A number of reasons for the splits. (just in case in drawdown one of wither AJ or ii has payroll problems, HL is there as backup my wife’s small pensions is in HL as well and their admin responses are excellent)
@ No Free Lunch no.52
Your comment just shows that you have absolutely no idea the workload and what GP’s do. Also that out of their salary they have to pay for their own insurances and courses to go on. Your suggestion would result in the US situation where wealthy people have great health care and no worries, and the poor have rubbish to no healthcare and avoid going to the doctor for months and years because they cant afford the bills and their health problem gets worse and more serious till its diagnosed too late and a treatable illness is now fatal or hugely life impairing.
phil:
The average GP works 42 hours a week (80% of the time probably going to minor health issues). The EU restricts working hours to 48 hours a week. The exception is partners who are self employed – you have to work long hours given the responsibility if you want the upside like any business.
You seem to have completely missed the points in my previous post. I said socialize healthcare for life threatening illnesses and, for the rest, let the free market deal with it. It is probably a bit too late though with the NHS liability being equivalent to a third of the national debt.
Unfunded inflation linked liabilities like DB pensions and state pensions will be one of the main factors in the next crisis. The private sector will not take too kindly to having to bail these out when the time comes (either via inflation of taxes).
Great idea, we just need a way of determining which symptoms are suggestive of life threatening illness and which are self limiting….maybe some kind of first point of contact to assess which people need referring to hospital specialists…oh, wait…
Some illnesses are not life threatening, but debilitating, and getting workers repaired as it were has an economic purpose (ie I’m on an expensive new medication that enables me to work – without it I become virtually disabled in pain). I’m thankful to both the private and public sector – my meds would never have been developed without there being a profit motive but also I could never have afforded it without the NHS (at least not for a few years)
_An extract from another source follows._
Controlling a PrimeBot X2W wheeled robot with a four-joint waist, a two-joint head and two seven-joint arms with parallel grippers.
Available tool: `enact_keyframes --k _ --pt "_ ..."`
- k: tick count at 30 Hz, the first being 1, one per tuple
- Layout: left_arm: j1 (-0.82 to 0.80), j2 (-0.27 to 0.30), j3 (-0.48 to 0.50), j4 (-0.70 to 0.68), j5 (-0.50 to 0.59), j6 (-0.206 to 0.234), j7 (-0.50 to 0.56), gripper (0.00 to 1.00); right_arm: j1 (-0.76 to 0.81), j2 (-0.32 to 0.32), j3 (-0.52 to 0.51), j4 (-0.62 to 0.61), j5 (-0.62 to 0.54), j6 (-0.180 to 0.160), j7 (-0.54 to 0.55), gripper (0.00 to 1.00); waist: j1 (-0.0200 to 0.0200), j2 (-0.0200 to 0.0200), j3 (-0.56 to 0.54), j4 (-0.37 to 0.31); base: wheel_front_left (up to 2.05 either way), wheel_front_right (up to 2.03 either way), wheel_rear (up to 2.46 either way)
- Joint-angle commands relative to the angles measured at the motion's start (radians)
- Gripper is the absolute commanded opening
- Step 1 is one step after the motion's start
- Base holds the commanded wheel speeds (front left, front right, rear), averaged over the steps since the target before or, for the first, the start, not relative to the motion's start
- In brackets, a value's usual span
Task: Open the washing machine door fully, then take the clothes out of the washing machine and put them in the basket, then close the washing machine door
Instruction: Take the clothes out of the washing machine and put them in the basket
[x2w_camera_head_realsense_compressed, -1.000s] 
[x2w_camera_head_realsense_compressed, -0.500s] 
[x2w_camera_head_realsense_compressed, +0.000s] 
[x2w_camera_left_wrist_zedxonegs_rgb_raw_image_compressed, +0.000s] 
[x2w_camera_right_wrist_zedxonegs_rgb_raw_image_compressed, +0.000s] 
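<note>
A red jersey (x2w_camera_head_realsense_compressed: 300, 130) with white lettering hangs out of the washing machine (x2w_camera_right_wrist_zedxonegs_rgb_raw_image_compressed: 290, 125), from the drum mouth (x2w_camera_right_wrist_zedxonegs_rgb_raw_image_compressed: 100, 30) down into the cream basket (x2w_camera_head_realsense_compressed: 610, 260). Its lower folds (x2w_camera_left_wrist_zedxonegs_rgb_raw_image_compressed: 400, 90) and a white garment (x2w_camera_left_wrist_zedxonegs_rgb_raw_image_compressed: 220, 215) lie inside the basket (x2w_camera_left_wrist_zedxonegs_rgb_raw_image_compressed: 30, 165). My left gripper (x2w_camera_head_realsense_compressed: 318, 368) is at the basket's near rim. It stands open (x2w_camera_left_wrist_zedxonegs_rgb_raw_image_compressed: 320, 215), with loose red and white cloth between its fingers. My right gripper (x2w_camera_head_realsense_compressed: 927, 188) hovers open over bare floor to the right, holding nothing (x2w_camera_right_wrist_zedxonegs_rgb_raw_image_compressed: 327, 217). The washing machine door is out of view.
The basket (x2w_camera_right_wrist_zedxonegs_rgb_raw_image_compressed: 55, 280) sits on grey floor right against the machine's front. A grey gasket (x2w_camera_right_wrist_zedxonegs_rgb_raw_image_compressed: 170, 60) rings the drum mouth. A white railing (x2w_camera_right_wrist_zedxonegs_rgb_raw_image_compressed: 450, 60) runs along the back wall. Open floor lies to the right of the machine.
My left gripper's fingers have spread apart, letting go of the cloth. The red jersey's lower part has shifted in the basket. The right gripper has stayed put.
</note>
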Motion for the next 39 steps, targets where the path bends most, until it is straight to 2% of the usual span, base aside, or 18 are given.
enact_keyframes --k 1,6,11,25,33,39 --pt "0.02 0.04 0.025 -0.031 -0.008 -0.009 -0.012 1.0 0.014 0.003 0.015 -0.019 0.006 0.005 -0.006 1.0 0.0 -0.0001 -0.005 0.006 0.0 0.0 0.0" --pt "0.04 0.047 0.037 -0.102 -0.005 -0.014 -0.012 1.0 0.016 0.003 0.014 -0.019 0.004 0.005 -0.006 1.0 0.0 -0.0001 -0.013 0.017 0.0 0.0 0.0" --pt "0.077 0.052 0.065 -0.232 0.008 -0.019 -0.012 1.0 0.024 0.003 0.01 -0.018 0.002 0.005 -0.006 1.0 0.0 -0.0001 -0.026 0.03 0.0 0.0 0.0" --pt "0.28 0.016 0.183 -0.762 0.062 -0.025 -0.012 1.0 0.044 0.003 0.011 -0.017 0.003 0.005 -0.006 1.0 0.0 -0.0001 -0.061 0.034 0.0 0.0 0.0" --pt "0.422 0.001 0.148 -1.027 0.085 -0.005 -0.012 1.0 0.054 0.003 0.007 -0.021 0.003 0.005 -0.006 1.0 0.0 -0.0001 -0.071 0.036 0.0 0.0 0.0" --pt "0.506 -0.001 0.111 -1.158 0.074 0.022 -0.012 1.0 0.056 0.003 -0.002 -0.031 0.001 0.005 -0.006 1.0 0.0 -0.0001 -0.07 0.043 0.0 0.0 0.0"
Regarding whether db pensions would cause the next crash – not in of itself as numbers are dwindling but I could imagine stagflation due to all this printing &spending generally working its way through. Luckily there’s nothing I’m aware of like Bretton woods and we do this spending carefully
I can assure you the recorded hours a gp, nurse or doctors in hospitals vs what they actually work bare no resemblance to each other. I have many friends working in all these areas, in charge of rotas etc and the hours they work are insane.
@phil – what would you say consumes their time most? I always got the feeling that it was:
Look up notes
See the patient
Type up a long wordy report
(Repeat)
But I could be wrong. Like solicitors and fund managers a professional job demands a long jargon filled report (why could nobody make a translater for legal wording?!!) – as soon as you reduce it to a box ticking you’re on the road to automation.
Truth is though that you can’t really be affording to give that level of quality service and report writing to every Tom Dick and Harry
The shift of more and more tasks to nurses and HCAs, and prescribing power to nurses is surely a good thing, nurses are like the new doctors, doctors are the new consultants for the judgement calls, consultants are the new researchers
@Simon T – I’m with AJ Bell for an expat-compatible SIPP.
Aegon (company scheme), Vanguard, Fidelity and other providers using the Fidelity platform were all a no-go. I think for HL it mattered if EEA or not. Good to know about ii.